Note: If no margin reduction is applied, it may be caused by your holding insufficient shares or the operation of closing position in the underlying stock.


3. Vertical Spread

3.1 Definition

• Vertical Call Spread: Long Call + Short Call (same expiration date, same underlying stock, same contract size)

• Vertical Put Spread: Long Put + Short Put (same expiration date, same underlying stock, same contract size)

3.2 Margin Requirement

• Vertical Call Spread: Market Value of Long Call + Max(Long Call Strike – Short Call Strike, 0) X Contract Size

• Vertical Put Spread: Market Value of Long Put + Max(Short Put Strike – Long Put Strike, 0) X Contract Size

3.3 Buying Power Requirement

• If you open a vertical spread position by placing a two-leg order, the buying power required will be the trading fees plus the amount of margin calculated using the above formula;

• If you hold a long position of call(put) and then sell to open a call(put) with a higher(lower) strike price, the short sell order of call(put) will also apply the margin reduction with no buying power required;

• If you hold a long position of call(put) and then sell to open a call(put) with a lower(higher) strike price, the short sell order of call(put) will also apply the margin reduction and release an amount of buying power after the order submitted;


Note:

1. If no margin reduction is applied, it may be caused by your holding insufficient long options, your operation of closing the long option position, or a different contract size;

2. When calculating margin reduction and buying power requirements, several options trading strategies are categorized as vertical spreads. These include calendar spreads, diagonal spreads, butterflies, condors, iron butterflies, and iron condors.


4. Straddle

4.1 Definition

Long Straddle: Long Call + Long Put (same expiration date, same strike price, same underlying stock, same contract size)

• Short Straddle: Short Call + Short Put (same expiration date, same strike price, same underlying stock, same contract size)

4.2 Margin Requirement

• Long Straddle: Market Value of Long Call + Market Value of Long Put

• Short Straddle: Max (Short Call Margin, Short Put Margin)

4.3 Buying Power Requirement

If you open a straddle position by placing a two-leg order, the buying power required will be the trading fees plus the amount of margin calculated using the above formula.


5. Strangle

5.1 Definition

• Long Strangle: Long Call + Long Put (same expiration date, same underlying stock, same contract size, Put Strike < Call Strike)

• Short Strangle: Short Call + Short Put (same expiration date, same underlying stock, same contract size, Put Strike < Call Strike)

5.2 Margin Requirement

• Long Strangle: Market Value of Long Call + Market Value of Long Put

• Short Strangle: Max (Short Call Margin, Short Put Margin)
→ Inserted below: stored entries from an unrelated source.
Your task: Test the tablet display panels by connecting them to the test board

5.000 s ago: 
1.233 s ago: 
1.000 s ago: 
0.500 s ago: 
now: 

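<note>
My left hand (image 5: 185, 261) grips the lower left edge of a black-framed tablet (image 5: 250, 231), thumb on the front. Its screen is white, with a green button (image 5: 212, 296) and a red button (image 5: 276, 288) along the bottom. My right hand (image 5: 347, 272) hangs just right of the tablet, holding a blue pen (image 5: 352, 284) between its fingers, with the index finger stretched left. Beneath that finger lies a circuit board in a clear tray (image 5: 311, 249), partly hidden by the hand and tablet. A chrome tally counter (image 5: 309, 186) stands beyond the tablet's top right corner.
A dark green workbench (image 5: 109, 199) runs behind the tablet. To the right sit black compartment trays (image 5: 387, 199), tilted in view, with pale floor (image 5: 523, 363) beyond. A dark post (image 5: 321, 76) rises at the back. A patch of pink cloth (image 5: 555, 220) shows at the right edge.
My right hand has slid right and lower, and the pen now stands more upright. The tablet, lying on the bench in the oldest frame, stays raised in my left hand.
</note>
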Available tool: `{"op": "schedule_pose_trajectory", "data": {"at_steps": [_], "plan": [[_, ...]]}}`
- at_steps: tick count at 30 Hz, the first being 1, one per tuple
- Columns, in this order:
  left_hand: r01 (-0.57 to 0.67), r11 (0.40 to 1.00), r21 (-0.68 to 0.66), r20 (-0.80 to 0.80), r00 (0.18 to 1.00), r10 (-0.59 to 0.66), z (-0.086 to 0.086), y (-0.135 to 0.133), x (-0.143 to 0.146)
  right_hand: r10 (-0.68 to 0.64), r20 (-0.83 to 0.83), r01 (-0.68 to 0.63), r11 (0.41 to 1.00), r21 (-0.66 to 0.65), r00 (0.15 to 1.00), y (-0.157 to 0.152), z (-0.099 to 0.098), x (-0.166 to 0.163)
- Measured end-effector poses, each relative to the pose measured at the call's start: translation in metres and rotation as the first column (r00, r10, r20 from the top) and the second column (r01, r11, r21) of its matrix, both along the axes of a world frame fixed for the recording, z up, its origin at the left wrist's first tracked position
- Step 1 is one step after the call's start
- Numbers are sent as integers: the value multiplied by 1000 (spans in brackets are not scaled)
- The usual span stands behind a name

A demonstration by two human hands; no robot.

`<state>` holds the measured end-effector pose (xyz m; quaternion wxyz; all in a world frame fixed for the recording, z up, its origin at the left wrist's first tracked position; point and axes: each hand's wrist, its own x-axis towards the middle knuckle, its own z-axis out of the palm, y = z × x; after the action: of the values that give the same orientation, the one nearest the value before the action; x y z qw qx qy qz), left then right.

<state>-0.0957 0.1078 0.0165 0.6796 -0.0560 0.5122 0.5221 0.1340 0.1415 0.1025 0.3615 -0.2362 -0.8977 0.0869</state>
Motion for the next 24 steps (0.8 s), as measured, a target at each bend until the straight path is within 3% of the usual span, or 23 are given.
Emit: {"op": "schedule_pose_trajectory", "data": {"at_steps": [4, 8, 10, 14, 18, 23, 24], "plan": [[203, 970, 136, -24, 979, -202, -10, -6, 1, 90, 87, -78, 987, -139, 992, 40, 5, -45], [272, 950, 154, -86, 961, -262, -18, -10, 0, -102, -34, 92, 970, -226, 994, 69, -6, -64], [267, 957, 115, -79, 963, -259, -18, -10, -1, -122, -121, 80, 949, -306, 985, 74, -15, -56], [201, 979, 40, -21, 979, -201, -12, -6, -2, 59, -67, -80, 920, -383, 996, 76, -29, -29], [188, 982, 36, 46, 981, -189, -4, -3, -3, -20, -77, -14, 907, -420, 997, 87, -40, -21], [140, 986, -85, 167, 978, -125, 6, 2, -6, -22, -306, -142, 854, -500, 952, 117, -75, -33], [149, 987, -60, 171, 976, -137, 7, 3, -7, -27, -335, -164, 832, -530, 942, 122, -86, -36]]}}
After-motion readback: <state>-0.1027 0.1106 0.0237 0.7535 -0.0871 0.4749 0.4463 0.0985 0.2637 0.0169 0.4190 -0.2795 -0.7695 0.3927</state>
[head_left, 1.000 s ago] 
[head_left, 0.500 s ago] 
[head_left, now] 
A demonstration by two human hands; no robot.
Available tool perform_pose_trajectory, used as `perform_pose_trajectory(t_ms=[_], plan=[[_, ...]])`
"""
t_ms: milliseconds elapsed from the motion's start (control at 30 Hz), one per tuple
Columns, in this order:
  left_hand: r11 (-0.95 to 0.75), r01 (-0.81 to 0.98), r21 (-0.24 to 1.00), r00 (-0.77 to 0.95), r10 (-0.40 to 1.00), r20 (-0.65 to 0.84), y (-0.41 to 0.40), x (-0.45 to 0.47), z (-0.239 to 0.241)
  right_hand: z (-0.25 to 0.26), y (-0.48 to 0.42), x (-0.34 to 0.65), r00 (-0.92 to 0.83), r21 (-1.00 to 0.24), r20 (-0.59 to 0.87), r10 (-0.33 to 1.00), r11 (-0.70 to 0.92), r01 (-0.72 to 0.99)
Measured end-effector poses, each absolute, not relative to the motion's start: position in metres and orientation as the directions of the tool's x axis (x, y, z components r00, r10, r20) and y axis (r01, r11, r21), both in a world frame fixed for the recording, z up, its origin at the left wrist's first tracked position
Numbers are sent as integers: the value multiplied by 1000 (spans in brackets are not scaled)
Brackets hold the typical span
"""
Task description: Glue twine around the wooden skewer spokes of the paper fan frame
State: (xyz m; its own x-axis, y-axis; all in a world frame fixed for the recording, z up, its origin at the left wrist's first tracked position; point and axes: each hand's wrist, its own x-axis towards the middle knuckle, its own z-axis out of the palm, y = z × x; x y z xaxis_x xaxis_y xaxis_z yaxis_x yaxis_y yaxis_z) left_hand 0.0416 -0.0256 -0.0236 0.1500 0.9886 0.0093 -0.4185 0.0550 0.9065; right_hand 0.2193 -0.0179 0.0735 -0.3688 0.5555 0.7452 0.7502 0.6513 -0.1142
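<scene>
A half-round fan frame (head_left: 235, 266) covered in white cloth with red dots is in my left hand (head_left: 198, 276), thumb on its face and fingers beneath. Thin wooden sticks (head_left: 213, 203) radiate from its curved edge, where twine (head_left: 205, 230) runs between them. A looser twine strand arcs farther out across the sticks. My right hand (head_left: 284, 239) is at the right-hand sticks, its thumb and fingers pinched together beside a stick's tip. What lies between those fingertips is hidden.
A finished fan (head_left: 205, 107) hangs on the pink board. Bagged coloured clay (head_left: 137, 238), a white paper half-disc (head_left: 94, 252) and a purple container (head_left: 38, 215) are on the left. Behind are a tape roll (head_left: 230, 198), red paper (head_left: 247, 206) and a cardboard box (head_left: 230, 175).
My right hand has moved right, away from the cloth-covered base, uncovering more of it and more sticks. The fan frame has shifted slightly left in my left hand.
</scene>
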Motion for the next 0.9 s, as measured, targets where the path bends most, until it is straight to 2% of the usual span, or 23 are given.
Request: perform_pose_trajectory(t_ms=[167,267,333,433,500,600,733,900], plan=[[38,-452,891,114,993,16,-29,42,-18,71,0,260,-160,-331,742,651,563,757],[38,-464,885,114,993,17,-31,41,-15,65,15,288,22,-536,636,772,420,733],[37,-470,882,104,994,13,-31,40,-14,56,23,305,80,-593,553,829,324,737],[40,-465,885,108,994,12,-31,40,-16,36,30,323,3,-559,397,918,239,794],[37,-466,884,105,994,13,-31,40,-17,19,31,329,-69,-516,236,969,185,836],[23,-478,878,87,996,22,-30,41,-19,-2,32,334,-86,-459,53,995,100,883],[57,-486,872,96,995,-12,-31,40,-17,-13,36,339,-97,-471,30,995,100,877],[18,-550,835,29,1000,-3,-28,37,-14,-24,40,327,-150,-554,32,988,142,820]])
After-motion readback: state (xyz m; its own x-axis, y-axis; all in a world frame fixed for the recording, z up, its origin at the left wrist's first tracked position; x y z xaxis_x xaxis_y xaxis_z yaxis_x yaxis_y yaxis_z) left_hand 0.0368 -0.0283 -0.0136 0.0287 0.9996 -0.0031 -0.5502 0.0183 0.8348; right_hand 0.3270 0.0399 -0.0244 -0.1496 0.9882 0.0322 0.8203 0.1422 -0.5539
5.3 Buying Power Requirement

If you open a strangle position by placing a two-leg order, the buying power required will be the trading fees plus the amount of margin calculated using the above formula.


6. Collar

6.1 Definition

• Long Collar: Long Stock + Long Put + Short Call (same expiration date, same underlying stock, Put Strike < Call Strike);

• Short Collar: Short Stock + Short Put + Long Call (same expiration date, same underlying stock, Put Strike < Call Strike);

6.2 Margin Requirement

• Long Collar: Long Stock Margin + Market Value of Long Put 

• Short Collar: Short Stock Margin + Market Value of Long Call  + In-The-Money Amount of Short Put

6.3 Buying Power Requirement

If you open a collar position by placing a three-leg order, the buying power required will be the trading fees plus the amount of margin calculated using the above formula;

Note: If no margin reduction is applied, it may be caused by your holding insufficient shares or your operation of closing position in the underlying stock.